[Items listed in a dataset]
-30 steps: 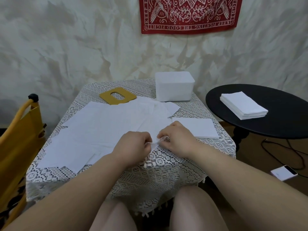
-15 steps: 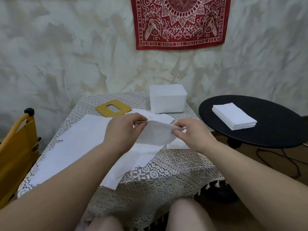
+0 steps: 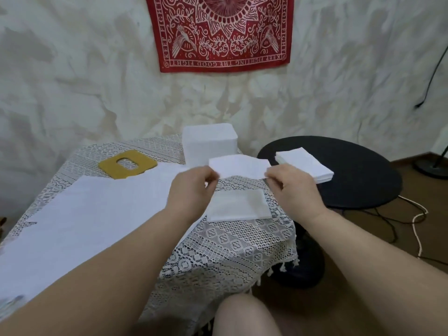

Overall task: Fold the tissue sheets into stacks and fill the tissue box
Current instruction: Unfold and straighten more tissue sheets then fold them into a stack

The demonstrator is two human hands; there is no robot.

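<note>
held sheet: a folded white tissue sheet [image 3: 238, 168], a flat strip stretched level in the air above the lace-covered table, its two short ends pinched.
table stack: a flat white folded tissue stack [image 3: 238, 206] lying on the lace cloth just below the held sheet, near the table's right edge.
loose sheets: broad unfolded white tissue sheets [image 3: 97, 214] spread overlapping across the table's left and middle.
box: a white rectangular tissue box [image 3: 209, 141], upright at the table's far edge.
lid: a flat mustard-yellow box lid with an oval slot [image 3: 127, 164], lying left of the box, its near edge touching the loose sheets.
side stack: a thicker stack of white folded tissues [image 3: 304, 165] on the black round side table.
</note>
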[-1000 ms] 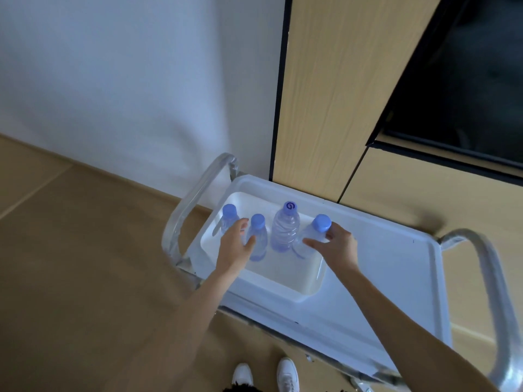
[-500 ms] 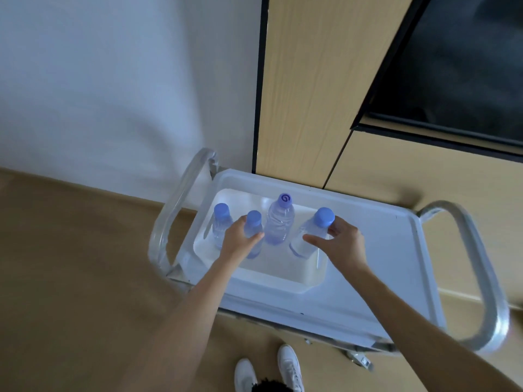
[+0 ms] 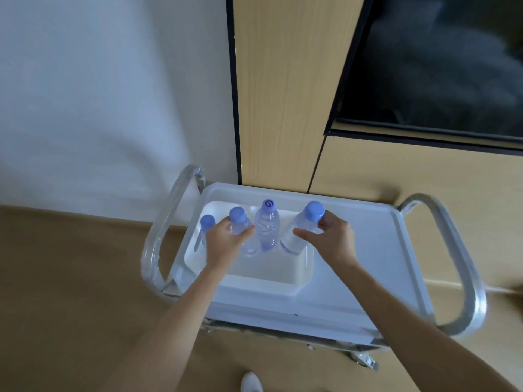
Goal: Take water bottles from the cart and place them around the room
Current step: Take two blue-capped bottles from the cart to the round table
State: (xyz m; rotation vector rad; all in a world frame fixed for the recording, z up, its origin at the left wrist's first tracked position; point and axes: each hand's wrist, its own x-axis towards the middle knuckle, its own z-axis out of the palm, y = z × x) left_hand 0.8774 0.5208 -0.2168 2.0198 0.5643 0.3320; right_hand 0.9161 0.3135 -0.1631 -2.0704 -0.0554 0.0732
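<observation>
Obscured items: bottles, shoe, cart base.
Leftmost blue-capped clear plastic bottle (image 3: 206,230) partly behind left hand (image 3: 225,244); white shoe (image 3: 251,382) cropped by bottom edge; white cart (image 3: 368,264) wheels blurred.

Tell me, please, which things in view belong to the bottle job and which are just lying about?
Job: four water bottles in the white tub on the cart; left hand and right hand each grip one.

Lying about: dark screen, wood panelling, white shoe.
</observation>
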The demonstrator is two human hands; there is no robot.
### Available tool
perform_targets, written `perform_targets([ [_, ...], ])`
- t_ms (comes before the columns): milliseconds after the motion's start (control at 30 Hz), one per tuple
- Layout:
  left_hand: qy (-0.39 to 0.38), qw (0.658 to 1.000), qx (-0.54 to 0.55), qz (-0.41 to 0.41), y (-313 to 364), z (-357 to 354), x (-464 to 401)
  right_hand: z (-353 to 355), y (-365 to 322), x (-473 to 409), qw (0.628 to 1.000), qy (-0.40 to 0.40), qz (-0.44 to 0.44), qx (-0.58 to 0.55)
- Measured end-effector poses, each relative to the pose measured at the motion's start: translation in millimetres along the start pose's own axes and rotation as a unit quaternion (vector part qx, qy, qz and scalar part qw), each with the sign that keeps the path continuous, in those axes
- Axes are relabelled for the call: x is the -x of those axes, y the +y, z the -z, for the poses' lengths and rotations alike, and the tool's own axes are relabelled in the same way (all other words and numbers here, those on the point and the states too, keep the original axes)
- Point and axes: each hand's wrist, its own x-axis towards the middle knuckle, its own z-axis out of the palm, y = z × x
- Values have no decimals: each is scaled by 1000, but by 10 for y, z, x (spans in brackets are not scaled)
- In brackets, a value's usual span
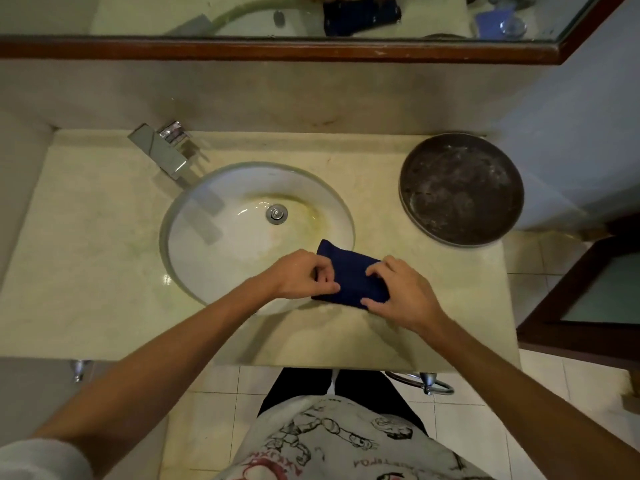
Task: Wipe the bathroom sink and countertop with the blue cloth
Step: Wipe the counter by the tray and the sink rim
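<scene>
A folded dark blue cloth [348, 271] lies across the near right rim of the round white sink [228, 244], partly on the beige countertop [86, 271]. My left hand [301, 275] pinches the cloth's left edge with thumb and fingers. My right hand [401, 292] grips its right side, fingers on top. The sink bowl shows yellowish stains around the metal drain [276, 213].
A square chrome faucet [159, 150] stands at the back left of the sink. A dark round metal tray [460, 188] sits on the counter's right end. A wood-framed mirror [277, 50] runs along the back wall. A dark door frame [571, 306] is at right.
</scene>
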Motion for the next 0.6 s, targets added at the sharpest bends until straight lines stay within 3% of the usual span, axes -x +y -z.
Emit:
perform_targets([
  [67, 128, 990, 2, 57, -230, -79, 165, -201, -108, 3, 990, 53, 15, 127],
  [133, 205, 973, -35, 102, -497, -183, 317, -392, -206, -19, 976, 47, 22, 213],
  [300, 253, 939, -62, 224, -1062, -380, 655, -494, -207, -215, 950, 53, 51, 303],
  [400, 271, 926, -47, 259, -1270, -420, 761, -204, -173, -515, 955, 17, 62, 289],
  [467, 289, 917, -31, 273, -1375, -415, 774, 76, -129, -785, 986, -18, 5, 166],
  [500, 303, 912, -20, 277, -1427, -403, 772, 223, -123, -899, 997, -50, -43, 43],
  [533, 317, 905, -10, 283, -1470, -385, 771, 367, -129, -980, 983, -89, -101, -121],
  [600, 342, 893, 3, 291, -1537, -324, 760, 554, -154, -1028, 867, -164, -207, -423],
])
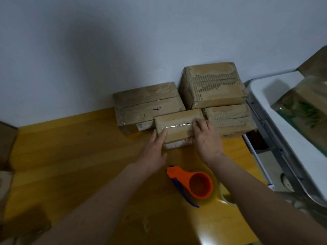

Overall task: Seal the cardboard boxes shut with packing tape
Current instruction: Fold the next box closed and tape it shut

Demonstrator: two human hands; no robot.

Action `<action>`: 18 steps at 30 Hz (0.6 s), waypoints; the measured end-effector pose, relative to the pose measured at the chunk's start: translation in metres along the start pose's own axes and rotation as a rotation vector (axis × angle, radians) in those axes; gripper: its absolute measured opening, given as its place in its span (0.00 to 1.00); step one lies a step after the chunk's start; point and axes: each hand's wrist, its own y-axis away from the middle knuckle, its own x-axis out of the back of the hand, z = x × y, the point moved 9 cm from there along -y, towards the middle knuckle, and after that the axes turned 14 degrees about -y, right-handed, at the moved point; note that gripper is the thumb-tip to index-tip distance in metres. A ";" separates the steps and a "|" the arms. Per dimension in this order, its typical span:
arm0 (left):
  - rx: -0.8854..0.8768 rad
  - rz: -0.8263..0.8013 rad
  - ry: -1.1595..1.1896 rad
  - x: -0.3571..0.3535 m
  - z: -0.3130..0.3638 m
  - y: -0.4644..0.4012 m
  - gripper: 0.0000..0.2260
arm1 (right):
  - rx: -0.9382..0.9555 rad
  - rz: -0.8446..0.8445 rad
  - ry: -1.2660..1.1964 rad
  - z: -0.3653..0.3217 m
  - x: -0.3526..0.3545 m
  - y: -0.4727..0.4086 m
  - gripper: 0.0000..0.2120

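Note:
A small cardboard box (178, 131) lies on the wooden table (70, 156), with a shiny strip of clear tape across its top. My left hand (154, 151) rests against the box's left end, its fingers straight. On the right part of the taped top my right hand (207, 138) presses with flat fingers. An orange tape dispenser (192, 183) with a roll of clear tape lies on the table just behind my hands, held by neither.
Three more cardboard boxes stand against the wall: a flat one marked in pen (146, 103), a tall one (212, 84) and a low one (230, 119) beside my right hand. A white table (276, 121) with a wrapped box (304, 106) stands at the right.

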 end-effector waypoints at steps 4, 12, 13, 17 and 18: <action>0.018 -0.034 -0.023 0.008 -0.012 0.009 0.42 | 0.029 -0.019 -0.014 -0.014 0.003 -0.003 0.22; 0.165 -0.131 -0.054 0.015 -0.107 0.085 0.30 | 0.231 -0.083 -0.075 -0.146 -0.009 0.005 0.21; 0.180 -0.129 -0.069 0.015 -0.123 0.099 0.25 | 0.249 -0.112 -0.084 -0.167 -0.014 0.008 0.23; 0.279 -0.040 -0.142 0.031 -0.194 0.159 0.21 | 0.327 -0.240 -0.148 -0.253 -0.035 0.031 0.24; 0.312 0.010 -0.112 0.041 -0.211 0.176 0.21 | 0.345 -0.267 -0.164 -0.273 -0.040 0.039 0.24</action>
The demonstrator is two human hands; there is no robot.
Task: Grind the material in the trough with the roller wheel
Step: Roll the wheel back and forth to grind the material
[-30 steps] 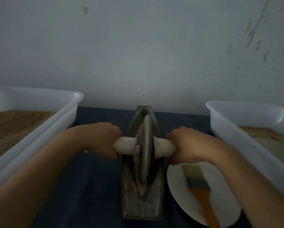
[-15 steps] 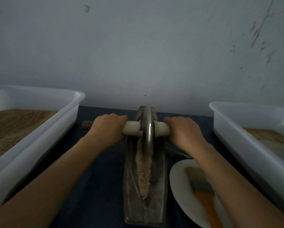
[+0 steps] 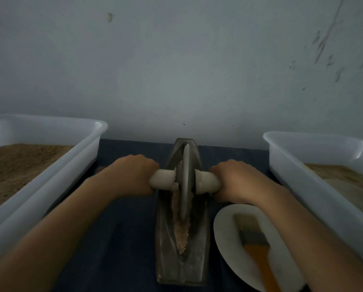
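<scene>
A long metal trough (image 3: pixel 181 245) lies lengthwise on the dark blue cloth (image 3: pixel 123 239), its far tip close to the pale wall (image 3: pixel 176 70); the roller wheel (image 3: pixel 185 182) stands upright on edge in the groove, around the far half of the trough, with its white axle handle (image 3: pixel 162 179) sticking out to both sides. The left hand (image 3: pixel 132 173) has its fingers curled round the handle's left end, knuckles up; the right hand (image 3: pixel 237 182) is wrapped round the right end in the same way, so both are grasping the axle just beside the disc. The tan, crumbly material (image 3: pixel 181 234) lies as a narrow strip along the groove, piled against the wheel's left face and running on toward the near end of the trough; some seems to cling to the handle by the disc, though the dim light makes that hard to be sure of.

To the left sits a white plastic tub (image 3: pixel 50 186) holding brown granular matter; a second white tub (image 3: pixel 315 186) stands at the right with a paler brown fill. Near the trough's right side, under the right forearm, a white plate (image 3: pixel 227 239) carries a brush (image 3: pixel 254 243) with grey bristles and an orange handle, bristles pointing away from the person.
</scene>
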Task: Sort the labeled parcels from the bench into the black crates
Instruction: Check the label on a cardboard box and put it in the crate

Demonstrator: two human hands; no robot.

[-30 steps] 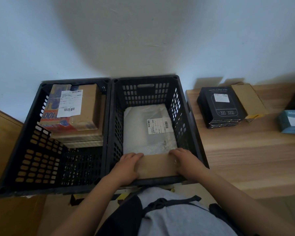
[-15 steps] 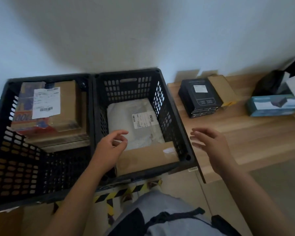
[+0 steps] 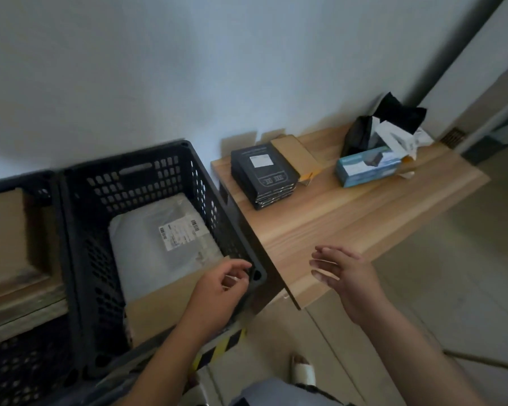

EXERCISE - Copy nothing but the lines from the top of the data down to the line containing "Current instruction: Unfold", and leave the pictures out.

TASK RESPONSE -
-30 steps: 
-15 steps: 
+0 steps: 

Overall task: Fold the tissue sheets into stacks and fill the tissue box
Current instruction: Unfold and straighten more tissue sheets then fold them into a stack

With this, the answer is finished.